No, I don’t think God ever actually told Abraham to kill Isaac. That story however comes from a world that used stories rather than essays to make important points and raise important questions. That’s what the story of the sacrifice of Isaac does. Faith in God sometimes makes radical demands on us. We must constantly ask ourselves what we are and aren’t wiling to do for God. Kierkegaard says there must be nothing you won’t do for God up and including killing your son if God tells you to do it. I doubt that any of us is prepared to go that far, and not just because we don’t want to prosecuted for murder. So how far are we willing to go? I hope that both you and I will give that question a good deal of prayerful consideration.



[1] Isaac isn’t Abraham’s only son. He had another son, Ishmael. We know, although Abraham here may not have, that Ishmael is still alive. Arab people trace their lineage back to Abraham through Ishmael. God’s promise to Abraham was actually fulfilled through both of his sons. It would have been fulfilled through Ishmael even if Abraham had gone through with it and killed Isaac.

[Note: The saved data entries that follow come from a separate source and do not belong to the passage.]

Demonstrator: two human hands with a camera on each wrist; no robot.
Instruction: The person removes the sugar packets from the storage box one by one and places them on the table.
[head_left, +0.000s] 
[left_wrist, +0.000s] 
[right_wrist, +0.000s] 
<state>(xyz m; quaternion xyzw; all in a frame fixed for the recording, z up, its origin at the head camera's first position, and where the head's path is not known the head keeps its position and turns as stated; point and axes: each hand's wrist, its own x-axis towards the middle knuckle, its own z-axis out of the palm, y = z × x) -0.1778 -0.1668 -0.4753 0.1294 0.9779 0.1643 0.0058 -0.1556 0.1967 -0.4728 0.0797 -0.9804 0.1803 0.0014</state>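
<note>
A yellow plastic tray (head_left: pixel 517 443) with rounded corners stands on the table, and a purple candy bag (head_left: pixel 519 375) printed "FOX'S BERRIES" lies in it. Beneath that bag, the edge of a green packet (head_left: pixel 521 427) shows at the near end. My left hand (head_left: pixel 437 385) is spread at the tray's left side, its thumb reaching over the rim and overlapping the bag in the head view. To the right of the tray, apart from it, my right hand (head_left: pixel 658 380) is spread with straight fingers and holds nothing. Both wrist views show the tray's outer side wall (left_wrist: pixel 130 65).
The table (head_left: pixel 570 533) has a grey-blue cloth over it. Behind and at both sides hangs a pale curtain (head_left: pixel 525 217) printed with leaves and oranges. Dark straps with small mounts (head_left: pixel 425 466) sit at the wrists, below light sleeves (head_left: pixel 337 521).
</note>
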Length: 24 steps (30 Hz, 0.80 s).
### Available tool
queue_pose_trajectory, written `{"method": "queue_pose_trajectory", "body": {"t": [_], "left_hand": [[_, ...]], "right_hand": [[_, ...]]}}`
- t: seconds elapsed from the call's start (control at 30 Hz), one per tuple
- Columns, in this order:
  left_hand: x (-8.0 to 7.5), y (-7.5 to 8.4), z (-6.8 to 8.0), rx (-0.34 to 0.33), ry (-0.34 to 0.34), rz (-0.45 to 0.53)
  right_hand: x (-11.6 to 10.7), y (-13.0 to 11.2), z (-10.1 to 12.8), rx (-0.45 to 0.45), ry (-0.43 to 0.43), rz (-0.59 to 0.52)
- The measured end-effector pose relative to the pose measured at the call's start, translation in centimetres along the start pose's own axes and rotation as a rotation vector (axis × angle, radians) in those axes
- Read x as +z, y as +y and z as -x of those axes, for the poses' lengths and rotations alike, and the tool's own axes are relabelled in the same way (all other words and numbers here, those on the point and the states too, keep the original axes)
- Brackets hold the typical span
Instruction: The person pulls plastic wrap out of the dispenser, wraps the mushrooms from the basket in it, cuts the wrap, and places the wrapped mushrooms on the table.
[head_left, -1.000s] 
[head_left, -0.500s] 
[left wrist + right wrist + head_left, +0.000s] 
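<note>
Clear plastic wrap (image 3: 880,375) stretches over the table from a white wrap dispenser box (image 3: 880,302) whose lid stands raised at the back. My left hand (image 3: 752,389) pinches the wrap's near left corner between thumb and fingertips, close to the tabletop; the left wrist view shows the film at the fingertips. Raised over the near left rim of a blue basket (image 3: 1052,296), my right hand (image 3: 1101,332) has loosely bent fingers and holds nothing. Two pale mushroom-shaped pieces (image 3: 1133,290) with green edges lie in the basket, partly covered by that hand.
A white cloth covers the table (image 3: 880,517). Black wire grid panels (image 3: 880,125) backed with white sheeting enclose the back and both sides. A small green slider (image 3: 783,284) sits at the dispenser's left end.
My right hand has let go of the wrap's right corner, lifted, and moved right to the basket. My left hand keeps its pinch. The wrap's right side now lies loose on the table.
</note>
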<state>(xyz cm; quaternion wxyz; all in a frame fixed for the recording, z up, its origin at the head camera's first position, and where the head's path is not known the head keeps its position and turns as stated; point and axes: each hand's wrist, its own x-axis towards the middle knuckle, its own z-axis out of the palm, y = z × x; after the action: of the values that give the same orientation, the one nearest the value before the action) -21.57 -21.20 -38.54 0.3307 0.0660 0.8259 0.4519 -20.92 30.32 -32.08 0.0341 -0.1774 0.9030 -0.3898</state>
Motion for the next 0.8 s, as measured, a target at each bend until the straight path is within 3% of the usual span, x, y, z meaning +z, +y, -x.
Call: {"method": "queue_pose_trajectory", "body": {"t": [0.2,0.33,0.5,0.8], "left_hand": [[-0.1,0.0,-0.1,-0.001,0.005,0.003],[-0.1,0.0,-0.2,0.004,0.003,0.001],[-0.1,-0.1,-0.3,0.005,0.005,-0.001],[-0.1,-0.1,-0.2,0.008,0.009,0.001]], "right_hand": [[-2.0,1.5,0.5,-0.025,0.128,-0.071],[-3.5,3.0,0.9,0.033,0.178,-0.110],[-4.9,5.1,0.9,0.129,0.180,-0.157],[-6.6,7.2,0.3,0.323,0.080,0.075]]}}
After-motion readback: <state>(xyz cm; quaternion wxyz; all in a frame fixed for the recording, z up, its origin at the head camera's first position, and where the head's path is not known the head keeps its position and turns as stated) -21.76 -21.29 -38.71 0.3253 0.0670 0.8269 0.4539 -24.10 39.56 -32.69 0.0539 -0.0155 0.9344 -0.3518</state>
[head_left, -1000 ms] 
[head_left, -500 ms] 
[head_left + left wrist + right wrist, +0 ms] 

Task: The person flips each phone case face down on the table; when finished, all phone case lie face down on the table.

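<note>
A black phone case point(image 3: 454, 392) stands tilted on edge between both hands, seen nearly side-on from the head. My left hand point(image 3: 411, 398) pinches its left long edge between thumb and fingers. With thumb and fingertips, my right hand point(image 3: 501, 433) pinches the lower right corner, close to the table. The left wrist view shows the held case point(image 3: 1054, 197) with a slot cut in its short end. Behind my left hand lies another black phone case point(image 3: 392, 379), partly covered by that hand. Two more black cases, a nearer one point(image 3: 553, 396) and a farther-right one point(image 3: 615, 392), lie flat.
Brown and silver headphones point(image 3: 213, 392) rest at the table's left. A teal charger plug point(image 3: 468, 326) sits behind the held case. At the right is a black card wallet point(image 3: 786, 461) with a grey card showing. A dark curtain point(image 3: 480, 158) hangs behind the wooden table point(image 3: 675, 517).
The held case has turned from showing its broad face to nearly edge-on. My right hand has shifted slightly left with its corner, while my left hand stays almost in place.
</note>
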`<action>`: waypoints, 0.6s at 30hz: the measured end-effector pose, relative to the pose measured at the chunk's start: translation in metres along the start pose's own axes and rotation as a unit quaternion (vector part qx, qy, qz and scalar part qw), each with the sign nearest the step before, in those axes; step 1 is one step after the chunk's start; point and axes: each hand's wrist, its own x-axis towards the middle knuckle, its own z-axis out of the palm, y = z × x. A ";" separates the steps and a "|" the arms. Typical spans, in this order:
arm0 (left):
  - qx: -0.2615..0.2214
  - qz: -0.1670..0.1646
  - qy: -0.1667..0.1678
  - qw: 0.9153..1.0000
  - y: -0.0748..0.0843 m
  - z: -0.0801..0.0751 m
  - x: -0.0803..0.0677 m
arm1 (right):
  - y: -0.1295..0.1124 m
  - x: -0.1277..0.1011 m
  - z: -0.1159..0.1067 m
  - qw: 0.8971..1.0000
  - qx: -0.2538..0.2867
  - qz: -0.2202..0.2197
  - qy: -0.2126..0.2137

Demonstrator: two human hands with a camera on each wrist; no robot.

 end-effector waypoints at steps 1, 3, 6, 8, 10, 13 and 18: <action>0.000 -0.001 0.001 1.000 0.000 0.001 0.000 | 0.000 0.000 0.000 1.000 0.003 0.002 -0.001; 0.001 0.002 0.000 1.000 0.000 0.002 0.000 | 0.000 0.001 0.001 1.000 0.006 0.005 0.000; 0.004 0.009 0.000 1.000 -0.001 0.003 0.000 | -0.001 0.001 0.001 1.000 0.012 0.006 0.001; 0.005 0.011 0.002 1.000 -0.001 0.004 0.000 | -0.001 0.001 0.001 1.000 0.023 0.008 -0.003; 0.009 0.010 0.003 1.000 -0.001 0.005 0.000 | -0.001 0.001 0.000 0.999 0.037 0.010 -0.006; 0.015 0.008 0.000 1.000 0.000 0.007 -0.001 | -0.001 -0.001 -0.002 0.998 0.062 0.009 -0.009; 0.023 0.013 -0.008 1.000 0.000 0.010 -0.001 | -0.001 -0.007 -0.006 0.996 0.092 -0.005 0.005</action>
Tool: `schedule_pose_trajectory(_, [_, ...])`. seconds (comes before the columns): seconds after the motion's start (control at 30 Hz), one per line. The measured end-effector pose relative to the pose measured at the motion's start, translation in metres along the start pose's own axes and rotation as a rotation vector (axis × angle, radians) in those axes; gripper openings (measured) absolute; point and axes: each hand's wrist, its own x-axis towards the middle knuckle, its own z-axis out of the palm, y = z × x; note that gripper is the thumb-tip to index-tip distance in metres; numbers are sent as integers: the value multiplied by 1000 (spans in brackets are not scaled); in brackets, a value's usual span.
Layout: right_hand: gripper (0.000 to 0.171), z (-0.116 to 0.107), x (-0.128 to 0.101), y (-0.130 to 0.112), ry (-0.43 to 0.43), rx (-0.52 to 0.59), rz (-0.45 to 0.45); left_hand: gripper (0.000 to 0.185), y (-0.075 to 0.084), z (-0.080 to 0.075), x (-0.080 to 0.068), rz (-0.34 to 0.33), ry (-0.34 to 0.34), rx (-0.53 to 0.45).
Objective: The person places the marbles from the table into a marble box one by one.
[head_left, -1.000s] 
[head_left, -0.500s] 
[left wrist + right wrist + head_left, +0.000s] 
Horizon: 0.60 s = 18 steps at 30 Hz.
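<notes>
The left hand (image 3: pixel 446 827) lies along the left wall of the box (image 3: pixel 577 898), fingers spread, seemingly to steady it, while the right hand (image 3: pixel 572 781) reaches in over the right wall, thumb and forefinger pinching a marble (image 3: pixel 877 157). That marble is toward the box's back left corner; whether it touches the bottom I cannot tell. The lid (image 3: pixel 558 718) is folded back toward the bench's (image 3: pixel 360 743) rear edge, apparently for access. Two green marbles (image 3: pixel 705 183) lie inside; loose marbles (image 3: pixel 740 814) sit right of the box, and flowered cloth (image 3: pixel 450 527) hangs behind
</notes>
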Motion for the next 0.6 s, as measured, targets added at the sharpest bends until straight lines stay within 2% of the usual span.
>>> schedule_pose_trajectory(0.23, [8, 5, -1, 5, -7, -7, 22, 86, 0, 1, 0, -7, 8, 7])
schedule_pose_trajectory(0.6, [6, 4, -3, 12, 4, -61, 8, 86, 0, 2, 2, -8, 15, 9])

[2] Our family name was originally spelled Sørensen, the Danish spelling. It means son of Søren. My father used to say he thought he was the reincarnation of the Danish theologian. I doubt it, but it would be cool.

[3] And not because it foreshadows God’s sacrifice of Jesus on the cross as some Christians have claimed it does. It absolutely doesn’t do that. It doesn’t do it first of all because this story was Jewish long before it became Christian. No Jew would ever have told a story about some problematic theology about a man who wouldn’t live for over one thousand years after this story was first told. It also doesn’t do it because Jesus wasn’t a sacrifice the way so many Christians insist he was, but that’s a matter for another day.